* INFORMATION PROVIDED:

┄┄┄┄┄┄┄┄┄┄

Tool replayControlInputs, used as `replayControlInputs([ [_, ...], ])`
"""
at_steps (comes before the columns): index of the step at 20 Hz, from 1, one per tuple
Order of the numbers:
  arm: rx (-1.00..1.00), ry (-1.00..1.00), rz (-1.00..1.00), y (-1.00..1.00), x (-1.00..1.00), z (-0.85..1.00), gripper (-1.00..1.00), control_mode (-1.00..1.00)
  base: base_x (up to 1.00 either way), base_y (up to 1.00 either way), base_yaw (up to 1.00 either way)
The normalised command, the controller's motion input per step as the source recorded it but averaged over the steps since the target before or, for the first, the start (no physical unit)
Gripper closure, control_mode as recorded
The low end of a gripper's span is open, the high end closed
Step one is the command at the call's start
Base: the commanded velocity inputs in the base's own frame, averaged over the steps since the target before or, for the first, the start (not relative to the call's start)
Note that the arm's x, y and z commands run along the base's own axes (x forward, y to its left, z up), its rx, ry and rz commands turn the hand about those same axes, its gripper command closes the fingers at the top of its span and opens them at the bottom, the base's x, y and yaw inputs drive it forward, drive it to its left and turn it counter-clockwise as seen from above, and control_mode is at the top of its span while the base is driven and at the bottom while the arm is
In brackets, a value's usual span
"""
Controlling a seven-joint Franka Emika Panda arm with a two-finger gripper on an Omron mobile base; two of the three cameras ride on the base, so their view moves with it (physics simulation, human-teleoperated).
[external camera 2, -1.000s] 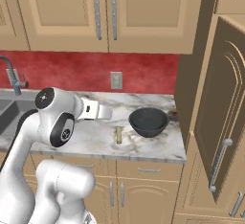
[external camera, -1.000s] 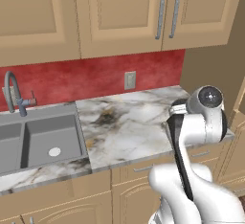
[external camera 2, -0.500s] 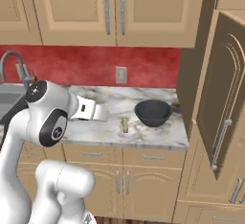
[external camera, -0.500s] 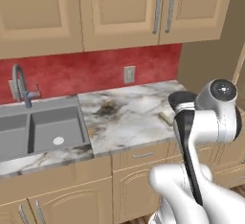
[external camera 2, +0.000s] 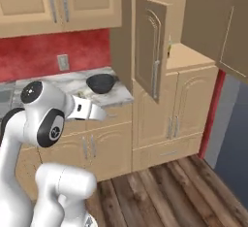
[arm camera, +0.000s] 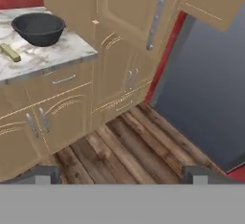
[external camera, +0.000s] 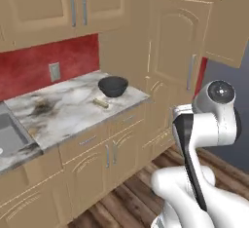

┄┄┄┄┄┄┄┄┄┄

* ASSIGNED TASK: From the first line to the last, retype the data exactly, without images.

* COMPLETED EXERCISE:
Tool replayControlInputs, used as `replayControlInputs([ [_, ...], ])`
"""
at_steps (comes before the columns): index of the step at 20 Hz, from 1, one per tuple
Order of the numbers:
  arm: rx (-1.00..1.00), ry (-1.00..1.00), rz (-1.00..1.00), y (-1.00..1.00), x (-1.00..1.00), z (-0.85..1.00), gripper (-1.00..1.00), control_mode (-1.00..1.00)
  base: base_x (up to 1.00 either way), base_y (up to 1.00 either way), base_yaw (up to 1.00 either way)
The normalised command, the controller's motion input per step as the source recorded it but averaged over the steps since the target before or, for the first, the start (no physical unit)
Gripper closure, control_mode as recorded
The low end of a gripper's span is open, the high end closed
Step one is the command at the call's start
Base: the commanded velocity inputs in the base's own frame, averaged over the steps since the target before or, for the first, the start (not relative to the call's start)
Note that the arm's x, y and z commands run along the base's own axes (x forward, y to its left, z up), its rx, ry and rz commands turn the hand about those same axes, its gripper command closes the fingers at the top of its span and opens them at the bottom, the base's x, y and yaw inputs drive it forward, drive it to its left and turn it counter-clockwise as seen from above, and control_mode is at the top of its span while the base is driven and at the bottom while the arm is
In brackets, a value's usual span
"""
Controlling a seven-joint Franka Emika Panda arm with a two-finger gripper on an Omron mobile base; two of the three cameras ride on the base, so their view moves with it (physics simulation, human-teleoperated).
[external camera 2, -1.000s] 
[external camera, -1.000s] 
[external camera 2, -0.500s] 
[external camera, -0.500s] 
[external camera 2, +0.000s] 
[arm camera, +0.000s] 
[external camera, +0.000s] 

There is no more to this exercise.